ABC’s Rick Klein reports that the Democrats are “game-planning a few different scenarios” if Scott Brown wins. Maybe they’ll stall on seating him. Or perhaps they’ll try to cram the Senate bill down House Democrats’ throats. It doesn’t appear that “Start over” of “Stop committing political suicide” is one of the scenarios. Maybe, however, by Wednesday, reality will sink in if Martha Coakley, the Democrats, and ObamaCare get a thumbs-down from Massachusetts voters. (What do you suppose is going through the minds of Blue Dogs and Red State senators who have many, many more Republicans back home than Coakley does?)

Meanwhile, Republicans are practically daring them to ignore the voters:

“I’d love for the Democrats to try to not seat him, and I’d like to see them rush through health care,” [Massachusetts Republican National Committeeman Ron] Kaufman told us from Boston, where he’s helping Brown’s campaign in its final stages. “If either of those things happens, we’ll have a revolution in the streets — not just here but in Washington. I think they’re smarter than that. … If you read the language of a special bill that they rammed through to get him appointed in the first place, it says that [Kirk’s] term is over tomorrow night,” Kaufman told us.

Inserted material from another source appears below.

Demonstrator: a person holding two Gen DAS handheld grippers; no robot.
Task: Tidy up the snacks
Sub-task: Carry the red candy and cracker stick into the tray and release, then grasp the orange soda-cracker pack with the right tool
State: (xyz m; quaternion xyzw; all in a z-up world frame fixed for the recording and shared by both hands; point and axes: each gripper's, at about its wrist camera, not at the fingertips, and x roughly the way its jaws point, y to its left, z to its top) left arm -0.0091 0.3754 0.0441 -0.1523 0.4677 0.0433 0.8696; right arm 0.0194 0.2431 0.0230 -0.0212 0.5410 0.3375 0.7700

”I am convinced that if Scott Brown wins this race in a comfortable margin — in a fair margin — then the Democrats are not suicidal enough to try to prevent him from being the duly elected senator,” he said.

Perhaps. We know that Obama, Pelosi, and Reid have been willing to sacrifice many in their ranks for the sake of the decades-old liberal dream of government-run health care. I don’t think that’s going to change. But what will, I suspect, is the willingness of their House and Senate colleagues to listen to political hokum (“The voters will learn to love it!”) and unsubstantiated spin (“Doing nothing is worse than passing a bill 60 percent of voters oppose”). At some point, those members at greater risk than Coakley — which, come to think of it, is virtually all of them — will say “Enough!” And then we might see the end of Obamaism — not necessarily the end of the president himself but of his experiment in ultra-liberalism in defiance of the majority of the electorate.